Fort heureusement, la travailleuse sociale a trouvé une autre place moins d’une semaine plus tard où ils n’étaient pas trop éloignés l’un de l’autre.  Elle devait seulement voyager une vingtaine de minutes à l’aller pour être auprès de son mari.  


La vente de la maison et deux déménagements en même temps.  Elle quittait sa maison du quart de siècle dernier pour aller en résidence et lui, passage obligé en CHSLD.  Un pas de plus vers le corridor de la mort.  Monsieur est décédé quelques semaines après son entrée.  Madame a du déménager de nouveau les choses de son mari, donner ses vêtements, trier ses effets personnels, conserver certains objets ayant une valeur sentimentale.  


S’en est suivi l’organisation des funérailles et le règlement des papiers qui entourent un décès.  Puis, la ribambelle de sympathies que la dame a reçu.  «Prenez-soin de vous.» a retenti à quelques occasions lors de l’exposition.  Chaque fois, je la voyais tressaillir comme un mouvement de dégoût et ne voulant surtout pas que ces mots lui collent à la peau.  

« Comment on prend soin de soi?» qu’elle me demandait.  Ce qu’elle posait en fait comme questions est; Comment continuer alors que l’homme avec qui elle a passé la plus grande partie de sa vie est décédé?  Comment les gens peuvent-ils dire de telles infamies alors qu’elle n’est pas en mesure de prendre soin d’elle, car la mort, la tristesse, la fatigue prennent toute la place.   

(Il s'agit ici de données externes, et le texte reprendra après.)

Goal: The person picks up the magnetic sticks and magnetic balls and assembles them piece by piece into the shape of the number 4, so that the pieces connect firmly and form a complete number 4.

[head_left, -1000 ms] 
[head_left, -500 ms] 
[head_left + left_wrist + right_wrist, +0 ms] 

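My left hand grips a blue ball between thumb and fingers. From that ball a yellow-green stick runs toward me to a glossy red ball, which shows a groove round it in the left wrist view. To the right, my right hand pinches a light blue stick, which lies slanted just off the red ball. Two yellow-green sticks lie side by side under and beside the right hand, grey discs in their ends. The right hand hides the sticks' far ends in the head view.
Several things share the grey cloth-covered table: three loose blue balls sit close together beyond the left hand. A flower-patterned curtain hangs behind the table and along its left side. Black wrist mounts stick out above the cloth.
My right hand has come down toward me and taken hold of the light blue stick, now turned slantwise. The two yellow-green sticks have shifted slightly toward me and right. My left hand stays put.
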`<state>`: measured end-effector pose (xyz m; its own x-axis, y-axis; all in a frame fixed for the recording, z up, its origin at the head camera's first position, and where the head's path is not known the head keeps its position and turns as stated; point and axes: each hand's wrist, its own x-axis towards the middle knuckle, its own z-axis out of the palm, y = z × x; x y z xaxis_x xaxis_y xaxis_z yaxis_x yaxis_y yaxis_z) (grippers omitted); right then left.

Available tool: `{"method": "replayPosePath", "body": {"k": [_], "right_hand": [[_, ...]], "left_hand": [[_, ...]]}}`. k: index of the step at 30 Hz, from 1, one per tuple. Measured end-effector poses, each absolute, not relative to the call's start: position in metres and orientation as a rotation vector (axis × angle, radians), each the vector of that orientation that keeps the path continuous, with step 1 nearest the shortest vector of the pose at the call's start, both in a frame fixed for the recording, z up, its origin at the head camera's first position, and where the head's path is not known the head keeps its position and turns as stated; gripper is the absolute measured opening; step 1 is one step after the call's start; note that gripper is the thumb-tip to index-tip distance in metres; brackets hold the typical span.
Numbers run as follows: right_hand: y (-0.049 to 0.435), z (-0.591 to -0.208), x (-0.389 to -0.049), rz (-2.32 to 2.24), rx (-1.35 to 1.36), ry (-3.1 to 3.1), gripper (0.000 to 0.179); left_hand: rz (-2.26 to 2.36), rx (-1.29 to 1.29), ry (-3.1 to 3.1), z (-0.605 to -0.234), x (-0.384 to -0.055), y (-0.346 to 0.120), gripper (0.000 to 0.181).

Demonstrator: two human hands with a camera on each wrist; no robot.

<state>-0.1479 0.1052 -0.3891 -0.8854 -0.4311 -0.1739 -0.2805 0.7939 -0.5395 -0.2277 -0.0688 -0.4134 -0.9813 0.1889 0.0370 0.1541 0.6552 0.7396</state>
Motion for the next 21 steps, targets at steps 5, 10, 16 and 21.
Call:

Elle était en colère, trouvant injuste son départ de son chéri, la façon dont cela s’est déroulé et déclarant insipide toute tentative de consolation face au deuil qu’elle vivait.  


Son besoin était que sa tristesse soit entendue.  Qu’elle n’est pas à parler pour que quelqu’un comprenne qu’elle n’avait qu’une envie; pleurer toutes les larmes de son corps jusqu’à ce que cette peine soit tarie.  Elle n’avait pas envie que l’on dise que cela allait bien aller et de prendre soin d’elle maintenant.   Une oreille attentive et des moments paisibles, sans mots dits de la part de son interlocuteur, des moments où elle n’avait pas à recevoir la sympathie ou des conseils avisés.  


Cela fait maintenant plusieurs années que son mari est décédé.  Elle a de nouveau retrouvé cette vivacité et son sourire qui la caractérise.  Nous échangeons de nos nouvelles de temps à autre, heureuses de nous entendre tout simplement.